What language did they speak in?
“The language of love. He knew enough Hindi to communicate that love. There has never been a star like him in the south. And such humility! You can’t imagine how many things he has gifted me. I remember once I had gone to his home. I chattily expressed admiration for the ‘nauratna’ necklace that his wife was wearing.
“He immediately told his Kamala Amma to take off the necklace and give it to me. It remains one of my favourite pieces of jewellery which I wear quite often.”
After the incident, she stopped expressing admiration for anything in his house.
“When there was a celebration for my silver jubilee year in the film industry, he came to Mumbai, presented me with a Saraswati idol, a gold chain and a special garland of flowers that he had brought all the way from Chennai to Mumbai which he put around my neck in my house. I’ll always regret the fact that I couldn’t meet him before his death. I recorded a song for Ilaiyaraaja on May 17 in Mumbai.
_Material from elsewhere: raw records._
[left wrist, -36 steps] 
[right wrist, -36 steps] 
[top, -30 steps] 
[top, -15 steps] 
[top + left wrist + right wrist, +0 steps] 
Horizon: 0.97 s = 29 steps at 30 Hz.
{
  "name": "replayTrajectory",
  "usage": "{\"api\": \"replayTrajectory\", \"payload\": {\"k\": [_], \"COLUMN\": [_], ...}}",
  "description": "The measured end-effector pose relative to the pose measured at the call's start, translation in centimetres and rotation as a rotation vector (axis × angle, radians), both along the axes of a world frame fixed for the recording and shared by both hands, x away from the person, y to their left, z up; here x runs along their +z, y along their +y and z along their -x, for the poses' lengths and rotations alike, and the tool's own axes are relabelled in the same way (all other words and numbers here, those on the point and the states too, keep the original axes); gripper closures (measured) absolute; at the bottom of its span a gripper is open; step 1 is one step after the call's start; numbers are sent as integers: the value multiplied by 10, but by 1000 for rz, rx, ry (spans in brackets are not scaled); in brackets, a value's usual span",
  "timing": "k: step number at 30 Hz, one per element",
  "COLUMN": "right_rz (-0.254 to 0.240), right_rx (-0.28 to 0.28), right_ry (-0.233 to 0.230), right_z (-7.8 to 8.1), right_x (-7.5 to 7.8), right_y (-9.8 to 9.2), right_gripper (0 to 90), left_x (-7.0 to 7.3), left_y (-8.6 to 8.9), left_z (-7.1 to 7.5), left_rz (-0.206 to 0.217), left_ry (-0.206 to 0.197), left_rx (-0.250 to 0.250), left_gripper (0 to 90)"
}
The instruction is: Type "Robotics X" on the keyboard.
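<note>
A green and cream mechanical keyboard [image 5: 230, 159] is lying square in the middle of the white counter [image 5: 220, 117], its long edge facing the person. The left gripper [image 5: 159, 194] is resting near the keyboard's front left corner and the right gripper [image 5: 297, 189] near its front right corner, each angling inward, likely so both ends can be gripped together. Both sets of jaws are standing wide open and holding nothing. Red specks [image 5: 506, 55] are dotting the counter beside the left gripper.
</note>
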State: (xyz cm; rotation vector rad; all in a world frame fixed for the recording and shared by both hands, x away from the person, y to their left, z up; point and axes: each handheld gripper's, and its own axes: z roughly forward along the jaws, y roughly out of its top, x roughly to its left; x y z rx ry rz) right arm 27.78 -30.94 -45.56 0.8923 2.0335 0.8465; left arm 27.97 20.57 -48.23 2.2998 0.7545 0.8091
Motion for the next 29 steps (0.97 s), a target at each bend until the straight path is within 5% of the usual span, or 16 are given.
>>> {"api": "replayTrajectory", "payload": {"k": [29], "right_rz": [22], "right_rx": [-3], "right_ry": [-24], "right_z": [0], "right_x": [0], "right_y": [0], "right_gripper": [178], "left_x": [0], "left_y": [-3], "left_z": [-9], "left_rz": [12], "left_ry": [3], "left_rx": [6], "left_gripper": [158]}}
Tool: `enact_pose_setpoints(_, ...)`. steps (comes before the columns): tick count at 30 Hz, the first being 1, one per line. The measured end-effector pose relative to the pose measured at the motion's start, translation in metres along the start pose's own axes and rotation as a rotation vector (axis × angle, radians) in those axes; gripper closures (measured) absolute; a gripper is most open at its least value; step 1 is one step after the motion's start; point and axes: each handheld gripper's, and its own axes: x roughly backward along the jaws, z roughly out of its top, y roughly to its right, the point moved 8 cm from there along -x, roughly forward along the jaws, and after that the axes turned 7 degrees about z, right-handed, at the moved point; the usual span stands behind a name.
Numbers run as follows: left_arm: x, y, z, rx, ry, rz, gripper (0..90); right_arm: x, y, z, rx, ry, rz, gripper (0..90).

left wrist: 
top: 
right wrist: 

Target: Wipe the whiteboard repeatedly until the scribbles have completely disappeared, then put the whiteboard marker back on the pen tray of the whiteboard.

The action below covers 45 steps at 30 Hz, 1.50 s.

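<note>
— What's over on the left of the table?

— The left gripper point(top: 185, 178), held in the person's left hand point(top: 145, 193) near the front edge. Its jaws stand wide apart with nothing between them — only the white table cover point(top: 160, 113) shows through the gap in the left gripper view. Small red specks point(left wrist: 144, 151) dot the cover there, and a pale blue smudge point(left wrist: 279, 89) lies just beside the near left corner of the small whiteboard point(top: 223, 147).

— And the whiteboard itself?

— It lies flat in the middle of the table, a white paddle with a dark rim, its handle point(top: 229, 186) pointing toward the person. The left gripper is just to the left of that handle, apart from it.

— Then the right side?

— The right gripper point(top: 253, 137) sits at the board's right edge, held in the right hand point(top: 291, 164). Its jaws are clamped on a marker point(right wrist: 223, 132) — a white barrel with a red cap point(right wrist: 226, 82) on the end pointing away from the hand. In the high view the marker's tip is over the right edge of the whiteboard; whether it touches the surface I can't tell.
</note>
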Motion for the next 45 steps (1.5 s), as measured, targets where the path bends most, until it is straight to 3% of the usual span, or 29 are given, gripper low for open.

“I was supposed to go to Chennai for the recording. But was unable to do so because of ill health. When Raja (Ilaiyaraaja) was here I inquired about Sivaji saab’s health. Raja said, ‘No no no. He isn’t well. You must go and see him or else you’ll miss the chance.’ The same night I left for London. I told my sister Meena we must visit Sivaji saab when we return from London.
“He had rung me up in London when I had received the Bharat Ratna (in 2001). He said ‘Congratulations’. He knew his end was near. Then just two days before his death, my nephew Yogesh and I were trying Sivaji saab’s number. We couldn’t get through.
“I think he was hospitalised on the same evening. When I heard about his death, I felt something had been lost irrevocably. There shall never be another person like him. He used to be so warm.”
He used to call her youngest sister Usha, a cat.
“Whenever he came to Mumbai, he used to ask me to sing my Marathi devotional Ghanshyam sundara. I sang for the first time for Ilaiyaraaja in the film that starred Sivaji saab’s younger son Prabhu in the film ‘Anand’. The minute Sivaji saab’s elder son called me, I rushed to sing the song.”
“He did act in a few Hindi films. But he always told me Hindi films didn’t gel with him. He felt uncomfortable in Hindi films, though he could carry it off. He was the lion of Tamil cinema.”